Federal, state and tribal officials have agreed to a three-year trial to see if increasing spill down the Columbia and Snake Rivers can “significantly boost” outmigrating salmon and steelhead smolt numbers.
It’s already believed to, but the deal will allow for more flexible spring operations at eight dams to test the idea beginning next year through 2021, according to a report in the Lewiston Tribune.
“Collaboration is key to this new approach to Columbia River system management. Working together, the region’s states, tribes, and federal agencies have developed an approach that demonstrates environmental stewardship and affordable sustainable energy are not mutually exclusive,” reads a joint statement from “key supporters” of the agreement.
The parties include the Nez Perce Tribe, Oregon, Washington, BPA, Army Corps and Bureau of Reclamation. The states of Idaho and Montana are also on board with it.
The trial will include the four Lower Snake dams in Washington and the four on the shared Columbia between Washington and Oregon.
Both states will need to “harmonize” how they measure total dissolved gas measured below the spillways, with Washington’s Department of Ecology needing to up its allowance by early April and consider boosting it to 125 percent for tests in 2020.
A 2017 report by the Fish Passage Center says that “increasing spill for fish passage within the safe limits of 125% total dissolved gas has a high probability of improving smolt to adult return rates.”
The more fish, the more for fishermen of all fleets to catch and orcas to eat as well as escaping to spawn in the wild.

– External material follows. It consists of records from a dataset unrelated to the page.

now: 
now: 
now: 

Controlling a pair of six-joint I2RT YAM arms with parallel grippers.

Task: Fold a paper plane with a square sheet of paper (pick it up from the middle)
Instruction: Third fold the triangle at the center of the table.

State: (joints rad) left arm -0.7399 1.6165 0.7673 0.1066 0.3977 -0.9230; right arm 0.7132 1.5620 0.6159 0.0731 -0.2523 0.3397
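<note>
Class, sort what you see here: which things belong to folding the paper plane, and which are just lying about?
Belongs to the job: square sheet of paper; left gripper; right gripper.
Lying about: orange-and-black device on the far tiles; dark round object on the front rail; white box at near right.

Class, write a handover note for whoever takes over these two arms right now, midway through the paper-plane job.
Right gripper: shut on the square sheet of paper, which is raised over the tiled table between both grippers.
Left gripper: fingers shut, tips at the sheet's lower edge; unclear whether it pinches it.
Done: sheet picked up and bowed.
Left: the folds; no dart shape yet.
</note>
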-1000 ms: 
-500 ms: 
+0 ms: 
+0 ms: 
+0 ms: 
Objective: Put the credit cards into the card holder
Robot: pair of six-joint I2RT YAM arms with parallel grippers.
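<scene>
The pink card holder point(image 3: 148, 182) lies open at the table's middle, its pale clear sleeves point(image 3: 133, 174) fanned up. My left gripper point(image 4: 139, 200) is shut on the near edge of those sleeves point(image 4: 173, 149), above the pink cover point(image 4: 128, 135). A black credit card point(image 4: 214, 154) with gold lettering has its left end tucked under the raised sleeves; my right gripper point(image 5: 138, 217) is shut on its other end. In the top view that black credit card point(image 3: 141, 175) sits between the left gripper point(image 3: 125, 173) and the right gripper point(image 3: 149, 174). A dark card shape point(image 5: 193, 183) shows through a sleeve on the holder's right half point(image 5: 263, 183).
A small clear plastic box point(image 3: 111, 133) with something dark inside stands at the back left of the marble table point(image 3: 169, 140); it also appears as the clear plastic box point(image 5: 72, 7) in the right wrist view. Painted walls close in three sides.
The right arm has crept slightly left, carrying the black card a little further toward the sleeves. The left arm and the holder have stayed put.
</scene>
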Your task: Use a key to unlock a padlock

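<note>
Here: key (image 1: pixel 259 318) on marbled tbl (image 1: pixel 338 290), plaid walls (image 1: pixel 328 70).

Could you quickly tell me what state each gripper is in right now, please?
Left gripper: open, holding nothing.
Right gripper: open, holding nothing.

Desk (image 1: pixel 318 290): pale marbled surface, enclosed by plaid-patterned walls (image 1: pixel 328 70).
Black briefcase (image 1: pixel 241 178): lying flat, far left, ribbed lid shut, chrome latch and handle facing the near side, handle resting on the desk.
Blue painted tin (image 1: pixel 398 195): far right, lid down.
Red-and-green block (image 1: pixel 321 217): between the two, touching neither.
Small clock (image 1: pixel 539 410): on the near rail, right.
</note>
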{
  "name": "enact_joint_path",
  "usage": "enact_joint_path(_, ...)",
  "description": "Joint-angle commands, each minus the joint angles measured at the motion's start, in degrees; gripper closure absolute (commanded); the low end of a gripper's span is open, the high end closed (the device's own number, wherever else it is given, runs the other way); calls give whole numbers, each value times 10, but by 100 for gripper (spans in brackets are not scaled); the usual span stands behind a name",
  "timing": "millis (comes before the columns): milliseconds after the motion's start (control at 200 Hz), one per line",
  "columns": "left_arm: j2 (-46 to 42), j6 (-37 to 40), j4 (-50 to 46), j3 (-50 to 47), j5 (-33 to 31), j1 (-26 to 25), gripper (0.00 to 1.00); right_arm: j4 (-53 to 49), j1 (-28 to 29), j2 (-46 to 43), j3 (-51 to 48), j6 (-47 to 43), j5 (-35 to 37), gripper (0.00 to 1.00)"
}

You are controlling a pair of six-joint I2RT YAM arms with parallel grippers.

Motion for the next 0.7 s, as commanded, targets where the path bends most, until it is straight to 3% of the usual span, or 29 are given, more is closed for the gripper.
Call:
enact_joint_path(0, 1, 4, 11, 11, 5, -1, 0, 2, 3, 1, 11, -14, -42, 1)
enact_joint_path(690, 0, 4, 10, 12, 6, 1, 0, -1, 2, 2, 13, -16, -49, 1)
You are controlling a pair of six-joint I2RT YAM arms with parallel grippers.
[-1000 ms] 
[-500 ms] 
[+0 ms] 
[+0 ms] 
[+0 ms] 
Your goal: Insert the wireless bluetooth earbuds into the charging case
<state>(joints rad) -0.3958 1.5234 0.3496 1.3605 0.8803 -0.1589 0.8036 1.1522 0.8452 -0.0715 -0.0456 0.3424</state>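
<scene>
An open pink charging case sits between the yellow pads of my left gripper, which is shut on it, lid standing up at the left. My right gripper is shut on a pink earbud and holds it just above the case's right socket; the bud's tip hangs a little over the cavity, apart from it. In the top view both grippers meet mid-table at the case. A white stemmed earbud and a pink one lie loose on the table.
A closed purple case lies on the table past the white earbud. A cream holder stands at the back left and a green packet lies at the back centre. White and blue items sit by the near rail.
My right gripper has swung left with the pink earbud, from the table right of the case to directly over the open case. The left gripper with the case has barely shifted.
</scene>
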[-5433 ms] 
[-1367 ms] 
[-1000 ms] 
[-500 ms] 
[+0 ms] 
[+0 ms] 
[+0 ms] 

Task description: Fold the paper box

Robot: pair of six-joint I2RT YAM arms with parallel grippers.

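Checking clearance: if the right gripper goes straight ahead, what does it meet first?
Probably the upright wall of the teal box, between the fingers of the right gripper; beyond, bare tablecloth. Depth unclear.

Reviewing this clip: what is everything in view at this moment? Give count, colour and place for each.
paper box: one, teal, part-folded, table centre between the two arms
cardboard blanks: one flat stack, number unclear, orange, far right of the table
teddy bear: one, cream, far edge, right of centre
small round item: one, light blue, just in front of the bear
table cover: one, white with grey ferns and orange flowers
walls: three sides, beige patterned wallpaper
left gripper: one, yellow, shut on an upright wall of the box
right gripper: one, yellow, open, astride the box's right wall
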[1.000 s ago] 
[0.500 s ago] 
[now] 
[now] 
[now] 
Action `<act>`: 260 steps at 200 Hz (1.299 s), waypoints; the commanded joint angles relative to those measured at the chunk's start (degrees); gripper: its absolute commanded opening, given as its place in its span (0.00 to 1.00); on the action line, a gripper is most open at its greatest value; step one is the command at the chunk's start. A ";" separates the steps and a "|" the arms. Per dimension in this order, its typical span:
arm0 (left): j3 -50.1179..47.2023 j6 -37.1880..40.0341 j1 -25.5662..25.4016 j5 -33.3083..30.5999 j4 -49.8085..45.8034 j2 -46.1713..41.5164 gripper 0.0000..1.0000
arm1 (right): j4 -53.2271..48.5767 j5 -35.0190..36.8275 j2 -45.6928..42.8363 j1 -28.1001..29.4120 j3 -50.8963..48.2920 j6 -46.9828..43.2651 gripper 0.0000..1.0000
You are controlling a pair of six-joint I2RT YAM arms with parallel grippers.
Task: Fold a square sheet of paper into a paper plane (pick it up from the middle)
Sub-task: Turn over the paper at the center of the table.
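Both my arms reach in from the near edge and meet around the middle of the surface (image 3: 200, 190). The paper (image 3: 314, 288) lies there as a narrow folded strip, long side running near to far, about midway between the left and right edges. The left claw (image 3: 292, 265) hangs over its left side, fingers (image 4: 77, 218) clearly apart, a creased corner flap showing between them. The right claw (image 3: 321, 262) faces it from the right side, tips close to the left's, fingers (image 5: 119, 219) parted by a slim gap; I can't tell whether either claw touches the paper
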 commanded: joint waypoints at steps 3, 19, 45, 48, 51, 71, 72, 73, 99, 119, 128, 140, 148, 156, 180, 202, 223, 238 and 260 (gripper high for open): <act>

“It’s incremental progress at time when Columbia River spring Chinook are projected to return at very low numbers,” said spill advocate Liz Hamilton at the Northwest Sportfishing Industry Association, who added that it was “hardly the bold action we were seeking in (Governor Jay Inslee’s) Orca task force prey work group.”
She said NSIA will be watching closely, especially as dissolved gas levels are ramped up to the 125 percent benchmark.
“It can’t happen soon enough,” she said.
But concerns have been raised that spilling water will reduce electrical generation capacity in the hydropower system, and according to outdoor reporter Eric Barker’s piece in the Tribune, this week’s agreement was panned by Rep. Cathy McMorris Rodgers, who also introduced a bill in the House this year against it.
In early 2018, U.S. District Court Judge Michael Simon, who has been overseeing a long-running case over Columbia salmon and dam management, had ordered spill to occur.